From the far end of the dam at the Lower Lliw Reservoir a delightful grassy path, lined with trees and gorse bushes, keeps high about the Lliw stream and leads to the small village of Felindre, ‘a hamlet in a deep fold in the hills, almost as if in Devon’, according to Pevsner.  On the left is Ysgol Gymraeg Felindre, which Swansea Council, a local authority not famous for its support of the Welsh language, has recently condemned to closure.  The road towards Pontlliw passes through Tyn-y-cwm, where again almost all the houses have Welsh names: this was once a thoroughly Welsh speaking area; only a few miles from Swansea, but very different in character.

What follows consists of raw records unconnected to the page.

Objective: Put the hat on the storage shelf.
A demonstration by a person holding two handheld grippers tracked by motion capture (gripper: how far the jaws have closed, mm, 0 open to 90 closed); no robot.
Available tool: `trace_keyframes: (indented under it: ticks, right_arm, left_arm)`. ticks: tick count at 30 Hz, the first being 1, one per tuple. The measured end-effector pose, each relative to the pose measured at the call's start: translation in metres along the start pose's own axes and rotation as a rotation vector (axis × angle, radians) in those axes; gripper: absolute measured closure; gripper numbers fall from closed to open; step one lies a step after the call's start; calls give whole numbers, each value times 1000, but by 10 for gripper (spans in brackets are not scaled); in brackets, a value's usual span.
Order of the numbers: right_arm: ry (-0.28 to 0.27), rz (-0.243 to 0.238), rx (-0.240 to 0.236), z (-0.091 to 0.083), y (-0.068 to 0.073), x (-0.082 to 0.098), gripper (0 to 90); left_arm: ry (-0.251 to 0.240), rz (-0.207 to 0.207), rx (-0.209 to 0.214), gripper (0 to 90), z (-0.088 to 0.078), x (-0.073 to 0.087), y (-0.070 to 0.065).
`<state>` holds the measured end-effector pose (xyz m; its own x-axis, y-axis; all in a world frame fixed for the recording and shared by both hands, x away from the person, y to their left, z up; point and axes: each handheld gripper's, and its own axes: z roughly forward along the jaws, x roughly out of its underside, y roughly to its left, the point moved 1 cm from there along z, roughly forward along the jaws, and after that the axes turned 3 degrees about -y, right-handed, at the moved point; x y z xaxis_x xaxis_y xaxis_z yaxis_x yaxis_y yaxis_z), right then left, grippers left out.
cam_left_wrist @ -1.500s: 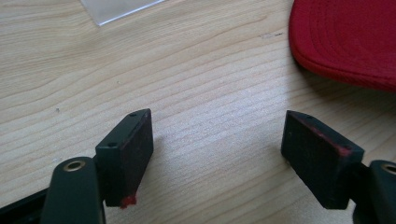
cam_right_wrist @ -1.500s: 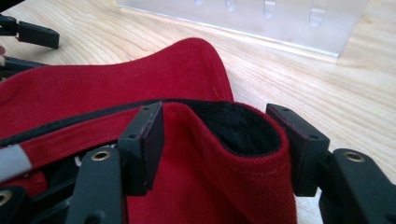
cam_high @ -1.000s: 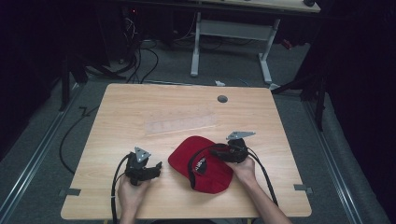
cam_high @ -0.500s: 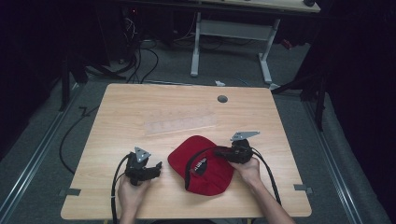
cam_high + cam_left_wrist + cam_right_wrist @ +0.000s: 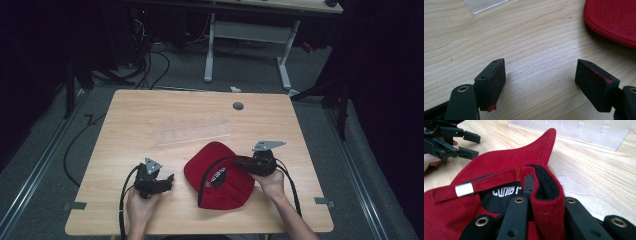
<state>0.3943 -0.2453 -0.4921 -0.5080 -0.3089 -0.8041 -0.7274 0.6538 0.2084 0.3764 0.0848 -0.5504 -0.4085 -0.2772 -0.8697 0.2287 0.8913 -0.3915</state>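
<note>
Cap red, upside down on table, near edge. Right gripper clamped on cap's back rim, jaws just closed. Left gripper apart, empty, resting just beside cap.

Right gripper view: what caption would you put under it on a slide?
Right gripper shut on the rim of a red cap on a wooden table.
</note>
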Motion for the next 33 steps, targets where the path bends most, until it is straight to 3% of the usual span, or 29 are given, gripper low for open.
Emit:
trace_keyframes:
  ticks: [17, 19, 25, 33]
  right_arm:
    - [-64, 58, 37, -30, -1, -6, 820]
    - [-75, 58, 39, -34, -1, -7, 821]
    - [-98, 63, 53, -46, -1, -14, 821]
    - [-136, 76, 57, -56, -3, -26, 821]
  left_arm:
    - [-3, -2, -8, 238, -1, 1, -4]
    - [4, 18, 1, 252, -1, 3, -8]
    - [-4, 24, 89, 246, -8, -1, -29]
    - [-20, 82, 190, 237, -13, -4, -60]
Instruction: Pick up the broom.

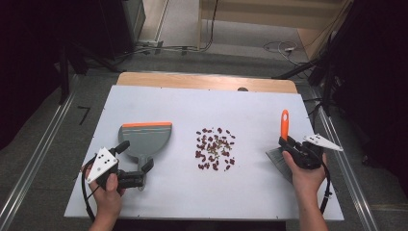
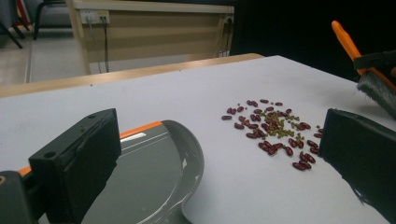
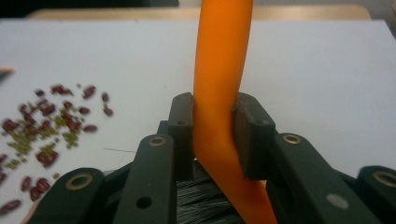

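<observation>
Orange-handled brush [image 1: 284,126] sits clamped in the right gripper [image 1: 288,144] beside scattered beans [image 1: 215,143]; the left gripper [image 1: 136,168], jaws apart, hovers at the dustpan [image 1: 146,136] handle. An unsteadied pan could slide, letting beans skitter past.

I see a brush [image 1: 284,139] with an orange handle and dark bristles, handle pointing away from me, at the right side of the white table. A grey dustpan [image 1: 146,139] with an orange front edge lies flat at the left. I note red and green beans [image 1: 215,149] scattered between them.
</observation>
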`<action>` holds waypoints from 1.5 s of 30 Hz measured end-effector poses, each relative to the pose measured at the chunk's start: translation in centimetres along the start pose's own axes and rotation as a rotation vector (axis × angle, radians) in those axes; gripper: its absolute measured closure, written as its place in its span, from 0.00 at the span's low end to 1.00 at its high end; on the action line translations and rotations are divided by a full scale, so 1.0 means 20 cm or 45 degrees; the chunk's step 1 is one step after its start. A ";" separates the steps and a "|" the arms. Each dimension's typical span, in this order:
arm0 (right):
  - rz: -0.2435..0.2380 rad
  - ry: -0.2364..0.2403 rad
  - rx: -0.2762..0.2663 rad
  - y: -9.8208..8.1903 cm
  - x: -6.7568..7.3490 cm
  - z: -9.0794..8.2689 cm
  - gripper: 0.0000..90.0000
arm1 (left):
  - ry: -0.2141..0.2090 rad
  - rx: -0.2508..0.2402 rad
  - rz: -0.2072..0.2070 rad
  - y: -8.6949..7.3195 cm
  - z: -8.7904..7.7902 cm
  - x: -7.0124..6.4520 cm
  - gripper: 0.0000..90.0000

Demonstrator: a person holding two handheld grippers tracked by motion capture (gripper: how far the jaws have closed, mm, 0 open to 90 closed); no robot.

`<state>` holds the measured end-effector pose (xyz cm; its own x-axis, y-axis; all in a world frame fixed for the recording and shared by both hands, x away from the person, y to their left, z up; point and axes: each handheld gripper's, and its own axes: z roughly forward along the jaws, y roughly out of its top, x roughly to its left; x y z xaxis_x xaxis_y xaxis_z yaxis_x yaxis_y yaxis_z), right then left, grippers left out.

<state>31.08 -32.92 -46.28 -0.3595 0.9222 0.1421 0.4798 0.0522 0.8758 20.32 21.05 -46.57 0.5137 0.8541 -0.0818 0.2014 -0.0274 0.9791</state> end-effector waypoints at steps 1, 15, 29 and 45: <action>0.012 -0.004 -0.029 0.00 -0.01 -0.01 0.77 | -0.002 -0.005 -0.001 0.00 0.00 0.00 0.00; 0.029 0.027 -0.281 0.08 0.04 -0.14 0.77 | -0.033 -0.023 0.014 0.06 0.02 -0.05 0.00; -0.005 0.110 -0.369 0.19 0.19 -0.19 0.77 | -0.099 -0.051 0.005 0.13 0.09 -0.11 0.00; -0.022 0.244 -0.394 0.29 0.43 -0.12 0.77 | -0.187 -0.085 0.001 0.22 0.26 -0.22 0.00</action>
<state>28.85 -25.59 -38.87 -0.5230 0.8322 0.1841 0.2179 -0.0782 0.9728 23.26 14.57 -42.83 0.6311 0.7689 -0.1024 0.1476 0.0106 0.9890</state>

The guide to the Gower Way assumes you’re moving south-north: reading its instructions ‘backwards’ is almost impossible.  So I get hopelessly lost in woods and fields between Felindre and Pontlliw, and do a fair amount of trespassing on farmland belonging to Gwenlais-fach.  Then under the M4 and south towards Gorseinon, first across Mynydd Lliw Common, slowly regenerating from industrial despoliation, and then along the cycle track that follows the extinct Lliw valley railway.  Another old railway path crosses the Lliw river and leads south from Gorseinon, but there’s no alternative to approaching Gowerton than by the main road, choked with poisonous traffic crawling at rush hour.  I feel virtuous going home by train and bus, as the daylight fades.